Goal of the exercise -
Copying exactly, give the lines in the material below from the one with "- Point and" to the one with "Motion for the", ends included, and nothing besides.

Data -
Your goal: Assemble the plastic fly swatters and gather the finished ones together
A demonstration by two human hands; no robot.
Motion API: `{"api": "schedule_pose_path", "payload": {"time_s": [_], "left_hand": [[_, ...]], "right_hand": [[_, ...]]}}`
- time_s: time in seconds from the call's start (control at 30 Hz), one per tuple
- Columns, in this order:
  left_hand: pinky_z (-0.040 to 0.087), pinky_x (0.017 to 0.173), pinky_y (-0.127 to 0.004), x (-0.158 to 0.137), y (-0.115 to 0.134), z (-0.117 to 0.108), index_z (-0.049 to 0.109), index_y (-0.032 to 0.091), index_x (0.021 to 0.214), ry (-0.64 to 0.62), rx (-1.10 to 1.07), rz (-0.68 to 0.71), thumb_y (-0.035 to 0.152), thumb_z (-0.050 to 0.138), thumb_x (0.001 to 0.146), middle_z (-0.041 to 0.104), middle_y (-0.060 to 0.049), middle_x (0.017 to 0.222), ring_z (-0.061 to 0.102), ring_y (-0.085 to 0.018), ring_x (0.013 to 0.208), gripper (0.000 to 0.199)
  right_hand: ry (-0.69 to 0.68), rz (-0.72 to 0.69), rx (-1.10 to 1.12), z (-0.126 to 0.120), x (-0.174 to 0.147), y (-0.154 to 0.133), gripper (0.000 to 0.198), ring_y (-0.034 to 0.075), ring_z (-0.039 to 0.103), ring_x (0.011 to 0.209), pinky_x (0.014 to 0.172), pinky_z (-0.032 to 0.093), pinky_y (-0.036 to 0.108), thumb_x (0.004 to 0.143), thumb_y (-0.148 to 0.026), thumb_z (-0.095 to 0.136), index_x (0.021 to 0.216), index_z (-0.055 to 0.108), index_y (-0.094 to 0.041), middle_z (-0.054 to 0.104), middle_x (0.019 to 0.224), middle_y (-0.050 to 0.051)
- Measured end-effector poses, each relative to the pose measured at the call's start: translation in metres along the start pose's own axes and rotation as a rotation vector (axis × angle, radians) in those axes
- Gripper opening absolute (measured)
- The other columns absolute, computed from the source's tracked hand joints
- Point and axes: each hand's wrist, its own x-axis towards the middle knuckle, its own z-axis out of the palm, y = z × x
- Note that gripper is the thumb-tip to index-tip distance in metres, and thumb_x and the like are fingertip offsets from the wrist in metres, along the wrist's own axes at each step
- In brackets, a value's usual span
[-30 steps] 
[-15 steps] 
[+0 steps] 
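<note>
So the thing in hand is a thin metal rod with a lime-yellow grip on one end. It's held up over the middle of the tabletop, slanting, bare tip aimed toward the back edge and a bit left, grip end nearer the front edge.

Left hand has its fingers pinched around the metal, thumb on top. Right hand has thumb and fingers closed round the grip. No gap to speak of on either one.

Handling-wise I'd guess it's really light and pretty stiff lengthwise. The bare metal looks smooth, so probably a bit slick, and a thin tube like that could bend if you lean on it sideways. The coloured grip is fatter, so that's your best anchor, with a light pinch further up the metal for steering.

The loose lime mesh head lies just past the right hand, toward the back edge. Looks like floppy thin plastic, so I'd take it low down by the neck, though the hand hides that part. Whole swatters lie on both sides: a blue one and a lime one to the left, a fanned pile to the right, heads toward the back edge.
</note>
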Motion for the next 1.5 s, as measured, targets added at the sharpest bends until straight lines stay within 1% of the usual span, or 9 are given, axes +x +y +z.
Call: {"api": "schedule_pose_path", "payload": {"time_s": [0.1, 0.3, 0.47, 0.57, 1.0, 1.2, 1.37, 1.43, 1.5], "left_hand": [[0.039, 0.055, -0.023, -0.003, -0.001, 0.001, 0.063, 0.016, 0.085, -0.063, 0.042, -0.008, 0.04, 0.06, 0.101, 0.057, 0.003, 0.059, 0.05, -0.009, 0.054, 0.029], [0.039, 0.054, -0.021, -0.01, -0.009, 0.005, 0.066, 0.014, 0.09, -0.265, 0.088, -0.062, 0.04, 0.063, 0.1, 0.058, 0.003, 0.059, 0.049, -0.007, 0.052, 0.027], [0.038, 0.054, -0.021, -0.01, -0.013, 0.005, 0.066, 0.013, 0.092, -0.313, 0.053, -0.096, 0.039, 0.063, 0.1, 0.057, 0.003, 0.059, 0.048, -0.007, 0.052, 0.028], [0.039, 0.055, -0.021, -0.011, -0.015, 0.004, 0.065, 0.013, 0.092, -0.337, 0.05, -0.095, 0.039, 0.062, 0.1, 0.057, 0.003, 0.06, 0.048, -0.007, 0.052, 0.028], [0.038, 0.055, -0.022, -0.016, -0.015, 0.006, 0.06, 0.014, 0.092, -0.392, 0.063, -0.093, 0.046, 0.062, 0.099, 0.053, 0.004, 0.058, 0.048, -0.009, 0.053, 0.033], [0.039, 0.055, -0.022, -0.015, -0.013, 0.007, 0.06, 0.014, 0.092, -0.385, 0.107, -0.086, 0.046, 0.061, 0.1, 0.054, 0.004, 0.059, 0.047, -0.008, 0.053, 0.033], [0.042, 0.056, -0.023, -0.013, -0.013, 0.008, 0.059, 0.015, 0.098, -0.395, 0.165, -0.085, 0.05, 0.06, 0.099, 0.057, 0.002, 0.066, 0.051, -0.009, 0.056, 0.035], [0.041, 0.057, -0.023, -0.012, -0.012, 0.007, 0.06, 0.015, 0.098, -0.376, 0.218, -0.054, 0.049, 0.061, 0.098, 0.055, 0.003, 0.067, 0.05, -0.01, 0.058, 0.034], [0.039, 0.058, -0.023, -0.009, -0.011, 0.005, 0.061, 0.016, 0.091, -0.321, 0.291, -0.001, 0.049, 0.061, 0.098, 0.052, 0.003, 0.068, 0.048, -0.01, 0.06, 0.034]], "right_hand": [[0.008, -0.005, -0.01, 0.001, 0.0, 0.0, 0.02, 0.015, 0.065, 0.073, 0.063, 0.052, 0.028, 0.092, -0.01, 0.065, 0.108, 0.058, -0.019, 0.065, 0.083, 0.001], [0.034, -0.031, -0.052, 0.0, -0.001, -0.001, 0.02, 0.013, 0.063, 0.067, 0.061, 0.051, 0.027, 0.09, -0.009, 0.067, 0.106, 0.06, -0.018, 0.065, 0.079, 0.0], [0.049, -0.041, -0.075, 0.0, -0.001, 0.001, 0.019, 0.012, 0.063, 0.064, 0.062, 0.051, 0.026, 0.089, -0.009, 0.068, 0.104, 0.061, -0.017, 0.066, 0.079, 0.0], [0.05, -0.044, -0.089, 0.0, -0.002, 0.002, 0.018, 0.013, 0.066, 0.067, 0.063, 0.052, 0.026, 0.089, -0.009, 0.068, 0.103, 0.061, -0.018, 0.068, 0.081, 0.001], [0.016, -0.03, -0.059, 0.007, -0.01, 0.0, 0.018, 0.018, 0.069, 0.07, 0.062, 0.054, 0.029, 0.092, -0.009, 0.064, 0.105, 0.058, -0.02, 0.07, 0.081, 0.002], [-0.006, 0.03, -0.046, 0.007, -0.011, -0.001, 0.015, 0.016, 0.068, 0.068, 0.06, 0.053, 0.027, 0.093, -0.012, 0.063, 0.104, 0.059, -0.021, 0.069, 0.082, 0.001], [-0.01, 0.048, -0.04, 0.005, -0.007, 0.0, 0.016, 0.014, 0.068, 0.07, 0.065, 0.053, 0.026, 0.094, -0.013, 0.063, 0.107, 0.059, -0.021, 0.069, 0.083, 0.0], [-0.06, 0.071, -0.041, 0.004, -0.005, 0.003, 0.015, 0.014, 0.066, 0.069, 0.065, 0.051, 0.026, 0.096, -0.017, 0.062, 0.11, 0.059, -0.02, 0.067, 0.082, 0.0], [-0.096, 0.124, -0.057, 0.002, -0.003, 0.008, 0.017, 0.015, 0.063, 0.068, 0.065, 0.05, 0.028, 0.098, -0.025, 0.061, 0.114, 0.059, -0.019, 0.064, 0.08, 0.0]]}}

Exercise solution -
- Point and axes: each hand's wrist, its own x-axis towards the middle knuckle, its own z-axis out of the palm, y = z × x
- Note that gripper is the thumb-tip to index-tip distance in metres, and thumb_x and the like are fingertip offsets from the wrist in metres, along the wrist's own axes at each step
- In brackets, a value's usual span
[-30 steps] 
[-15 steps] 
[+0 steps] 
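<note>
So the thing in hand is a thin metal rod with a lime-yellow grip on one end. It's held up over the middle of the tabletop, slanting, bare tip aimed toward the back edge and a bit left, grip end nearer the front edge.

Left hand has its fingers pinched around the metal, thumb on top. Right hand has thumb and fingers closed round the grip. No gap to speak of on either one.

Handling-wise I'd guess it's really light and pretty stiff lengthwise. The bare metal looks smooth, so probably a bit slick, and a thin tube like that could bend if you lean on it sideways. The coloured grip is fatter, so that's your best anchor, with a light pinch further up the metal for steering.

The loose lime mesh head lies just past the right hand, toward the back edge. Looks like floppy thin plastic, so I'd take it low down by the neck, though the hand hides that part. Whole swatters lie on both sides: a blue one and a lime one to the left, a fanned pile to the right, heads toward the back edge.
</note>
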Motion for the next 1.5 s, as measured, targets added at the sharpest bends until straight lines stay within 1% of the usual span, or 9 are given, axes +x +y +z.

Nothing else goes with this output.